Zum Fach Chemie: Das wird gerne von den Schülern und Schülerinnen unterschätzt. Das erlebe ich jedes Jahr, wenn ich eine Anfängerklasse habe. Tatsächlich ist es ähnlich wie bei einer Sprache, weil in Chemie sehr viel aufeinander aufbaut. Die Schüler und Schülerinnen realisieren das häufig aber nicht oder zu spät, weil es - zumindest im nicht-naturwissenschaftlichen Zweig - häufig kein Kernfach ist und sie häufig denken, es ist ählich wie in Biologie, wo man tatsächlich ganz gut mitkommt, wenn man den Stoff der letzten zwei Stunden parat hat. In Chemie gelingt das aber nicht, das Vorwissen, z.B. Atombau, ist für spätere Inhalte essenziell. Gleichzeitig wird vieles auf der abstrakten Teilchenebene erklärt und da tun sich viele schwer. Daher ist Chemie für viele ein anstrengendes und eher unbeliebtes Fach. Ich habe gelernt, damit zu leben und habe diese Woche erst eine Arbeit mit einem Notenschnitt von 4,0 herausgegeben.
Insofern ist die Note 3 in Chemie ganz und gar nicht ungewöhnlich. Befriedigend, okay. Das bedeutet "3" und ich sehe hier vor allem enttäuschte Schüler und Eltern, die nun ihre Enttäuschung bei dir ablassen. Hilfreich ist bei solchen Gesprächen aktives Zuhören: "Verstehe ich richtig, dass Sie...?", "Meinen Sie also, dass...?", wo man Eltern in ihrer Empörung auch gerne Wind aus den Segeln nehmen kann. Ähnliche Tipps kamen hier schon von den Schreibern vor mir.

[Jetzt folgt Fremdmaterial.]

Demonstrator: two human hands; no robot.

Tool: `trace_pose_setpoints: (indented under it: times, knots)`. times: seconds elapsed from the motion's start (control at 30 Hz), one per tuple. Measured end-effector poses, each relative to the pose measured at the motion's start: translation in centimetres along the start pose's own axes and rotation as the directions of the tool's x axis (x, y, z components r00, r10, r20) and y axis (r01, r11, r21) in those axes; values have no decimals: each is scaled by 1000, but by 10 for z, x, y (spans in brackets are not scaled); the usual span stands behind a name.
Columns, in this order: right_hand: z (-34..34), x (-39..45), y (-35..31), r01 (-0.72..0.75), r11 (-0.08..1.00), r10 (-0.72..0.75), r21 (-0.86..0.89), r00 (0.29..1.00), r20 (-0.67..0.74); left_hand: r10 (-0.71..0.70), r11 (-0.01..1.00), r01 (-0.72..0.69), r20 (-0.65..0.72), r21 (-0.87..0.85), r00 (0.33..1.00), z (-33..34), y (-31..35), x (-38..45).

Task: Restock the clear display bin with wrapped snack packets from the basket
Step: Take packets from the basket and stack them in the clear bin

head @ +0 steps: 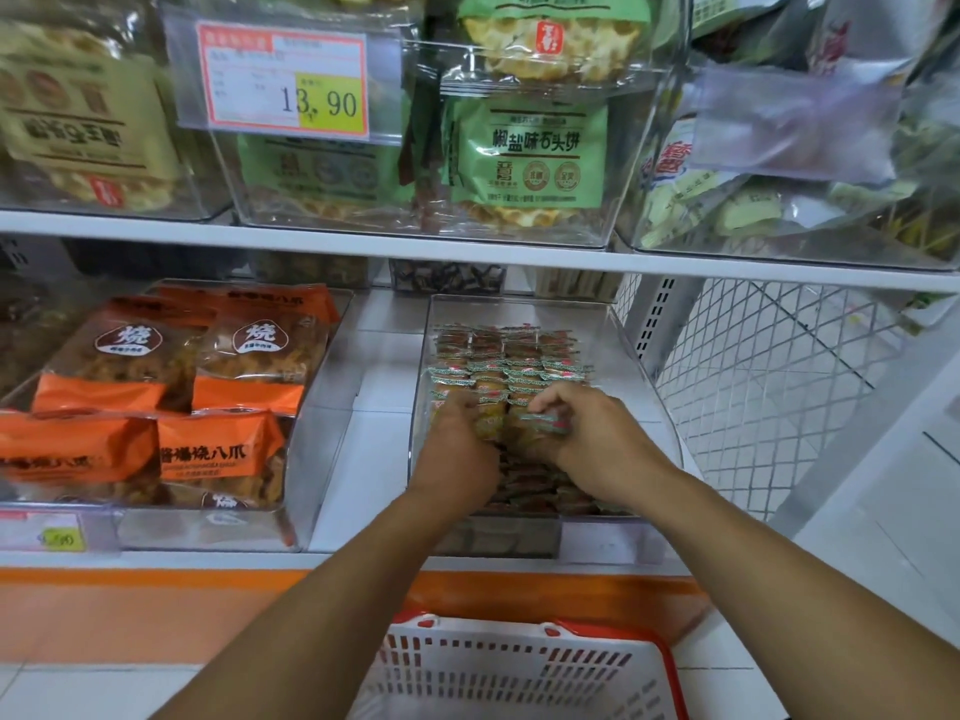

Ich hatte vor vielen Jahren auch mal ein Gespräch mit einem Schüler, der mir vorwarf, er wäre im Vorjahr besser gewesen und nur bei mir so schlecht. Ich schaute im Schülerakt nach und stelle fest, dass der Schüler im Vorjahr nur minimal besser gewesen ist. Der Schüler war tatsächlich beleidigt, dass ich nachgeschaut hatte, aber ich basiere meine Gespräche lieber auf Fakten statt auf Vermutungen und danach war mit diesen Vorwürfen Ruhe. So wie es ähnlich bei dir war mit der Aussage, die Schülerin wäre "naturwissenschaftlich begabt". Und auch in diesem Fall muss man lernen. Genauso wie jemand, der sprachlich begabt ist, dennoch die Vokabeln lernen muss.
Ich bin mir bewusst, dass ich ein bei Schülern eher unbeliebtes Fach unterrichte, zeige aber gerne meine Begeisterung für mein Fach (für beide Fächer) im Unterricht und bekomme dann auch entsprechende Rückmeldungen. Eine gute Lehrkraft zu sein, heißt nicht automatisch, bei den Kindern beliebt zu sein. Vieles bei unserer pädagogischen Arbeit ist anstrengend, für beide Seiten. Da gehört auch dazu, sich bei den Schülern unter Umständen unbeliebt zu machen. Ich freue mich, wenn die Schüler und ich ein gutes Verhältnis miteinander haben und wir auch unsere Späße im Unterricht machen können, aber bisweilen muss ich auch unbequem sein und damit gehr einher, dass manche mich dann nicht lieben. Und unabhängig davon - ich mag auch nicht alle Menschen gleich gerne und bei meinen 200 Schülern pro Jahr sind immer welche dabei, die mich und meine Art nicht mögen werden. Mir geht es ja umgekehrt nicht anders, aber von mir als Lehrkraft kann man erwarten, dass ich damit professionell umgehe. Von den Schülern kann man das im Gegenstück nicht erwarten.